Boost.Regex: syntax_option

Boost.Regex

syntax_option_type

Options for Perl Regular Expressions
Options for POSIX Extended Regular Expressions
Options for POSIX Basic Regular Expressions
Options for String Literals

Synopsis

Type syntax_option type is an implementation specific bitmask type that controls how a regular expression string is to be interpreted. For convenience note that all the constants listed here, are also duplicated within the scope of class template basic_regex.

namespace std{ namespace regex_constants{

typedef implementation-specific-bitmask-type syntax_option_type;

// these flags are standardized:
static const syntax_option_type normal;
static const syntax_option_type ECMAScript = normal;
static const syntax_option_type JavaScript = normal;
static const syntax_option_type JScript = normal;
static const syntax_option_type perl = normal;
static const syntax_option_type basic;
static const syntax_option_type sed = basic;
static const syntax_option_type extended;
static const syntax_option_type awk;
static const syntax_option_type grep;
static const syntax_option_type egrep;
static const syntax_option_type icase;
static const syntax_option_type nosubs;
static const syntax_option_type optimize;
static const syntax_option_type collate;
// other boost.regex specific options are listed below

} // namespace regex_constants
} // namespace std

Description

The type syntax_option_type is an implementation specific bitmask type (17.3.2.1.2).

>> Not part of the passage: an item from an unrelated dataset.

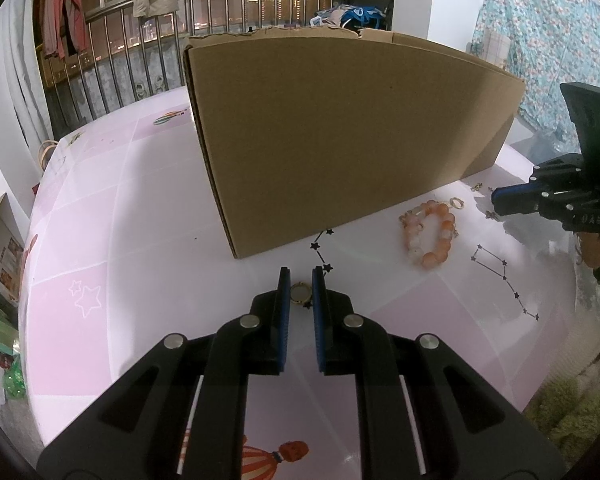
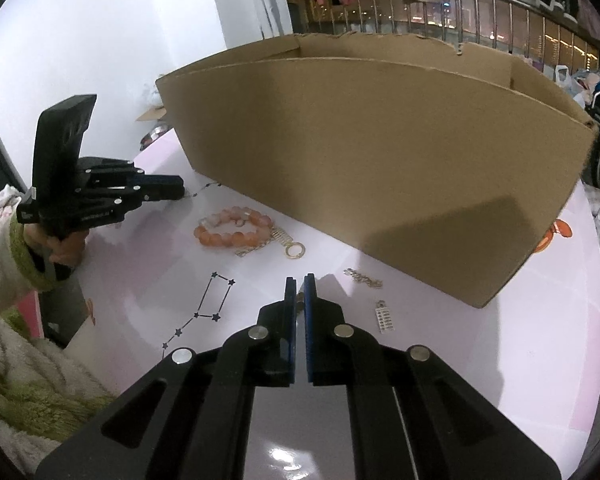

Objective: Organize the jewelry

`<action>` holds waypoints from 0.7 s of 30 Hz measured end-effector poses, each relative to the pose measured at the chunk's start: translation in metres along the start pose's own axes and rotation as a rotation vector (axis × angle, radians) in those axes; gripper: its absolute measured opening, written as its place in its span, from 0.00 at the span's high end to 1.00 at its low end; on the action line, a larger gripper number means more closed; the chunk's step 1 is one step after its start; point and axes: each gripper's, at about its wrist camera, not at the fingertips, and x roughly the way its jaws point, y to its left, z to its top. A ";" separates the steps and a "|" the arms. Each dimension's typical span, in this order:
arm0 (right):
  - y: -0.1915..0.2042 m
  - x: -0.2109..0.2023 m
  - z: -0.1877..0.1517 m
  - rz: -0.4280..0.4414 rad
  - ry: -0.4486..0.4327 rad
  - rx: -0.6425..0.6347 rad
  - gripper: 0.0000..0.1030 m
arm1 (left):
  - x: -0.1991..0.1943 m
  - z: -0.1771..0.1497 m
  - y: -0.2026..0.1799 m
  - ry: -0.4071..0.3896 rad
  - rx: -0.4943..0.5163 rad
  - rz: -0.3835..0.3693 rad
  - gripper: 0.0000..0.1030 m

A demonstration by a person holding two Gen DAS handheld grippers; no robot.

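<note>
Nearest to me, my left tongs [image 1: 301, 274] are pinched down to a narrow gap on a small gold ring [image 1: 300, 293]. Both blue pads touch its sides, and it sits right down at the tabletop [image 1: 140, 240]. My right tongs [image 2: 300, 278] are closed almost pad to pad. There's a small dull glint low in the slit, but I can't tell whether it's a piece I'm holding or just something lying underneath.

A little farther out on the right hand's side, two small silver clips lie flat, one just right of the tips [image 2: 384, 316] and one beyond it [image 2: 366, 276]. Between my two hands lies the orange bead bracelet [image 2: 232, 228], with a gold loop [image 2: 295, 250] at its right end.

Farthest is the cardboard box [image 1: 340, 140], open-topped, and that's the one that matters. It stands dead ahead of the left tongs, with its near corner just beyond the tips. Its long wall runs away to the far right, passing in front of the right tongs too. I judge the left hand is nearer to that corner, so the ring has to lift clear of the tall wall before it goes forward.
</note>
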 end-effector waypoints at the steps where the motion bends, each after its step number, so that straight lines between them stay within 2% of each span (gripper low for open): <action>1: 0.001 0.002 0.000 0.000 0.007 -0.006 0.95 | 0.000 0.001 0.000 0.000 -0.001 -0.001 0.91; 8: 0.009 0.005 0.001 -0.024 0.021 -0.055 0.86 | 0.000 0.000 -0.001 -0.001 -0.003 -0.005 0.91; 11: 0.012 0.003 0.001 -0.038 0.021 -0.079 0.78 | 0.000 0.000 -0.001 -0.002 -0.006 -0.007 0.91; 21: 0.009 0.005 0.001 -0.044 0.030 -0.110 0.78 | 0.001 0.000 -0.003 -0.002 -0.006 -0.007 0.91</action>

Setting its elements has the effects listed in the table below, a valid value of type syntax_option_type will always have exactly one of the elements normal, basic, extended, awk, grep, egrep, sed, literal or perl set.

Note that for convenience all the constants listed here are duplicated within the scope of class template basic_regex, so you can use any of:

boost::regex_constants::constant_name

boost::regex::constant_name

boost::wregex::constant_name

in an interchangeable manner.

Options for Perl Regular Expressions:

One of the following must always be set for perl regular expressions:

Element Standardized Effect when set

ECMAScript
Yes
Specifies that the grammar recognized by the regular expression engine uses its normal semantics: that is the same as that given in the ECMA-262, ECMAScript Language Specification, Chapter 15 part 10, RegExp (Regular Expression) Objects (FWD.1).

boost.regex also recognizes all of the perl-compatible (?...) extensions in this mode.

perl No As above.

normal No As above.

JavaScript No As above.

JScript No As above.

The following options may also be set when using perl-style regular expressions:

Element Standardized Effect when set

icase Yes
Specifies that matching of regular expressions against a character container sequence shall be performed without regard to case.

nosubs Yes
Specifies that when a regular expression is matched against a character container sequence, then no sub-expression matches are to be stored in the supplied match_results structure.

optimize Yes
Specifies that the regular expression engine should pay more attention to the speed with which regular expressions are matched, and less to the speed with which regular expression objects are constructed. Otherwise it has no detectable effect on the program output. This currently has no effect for Boost.Regex.

collate Yes
Specifies that character ranges of the form "[a-b]" should be locale sensitive.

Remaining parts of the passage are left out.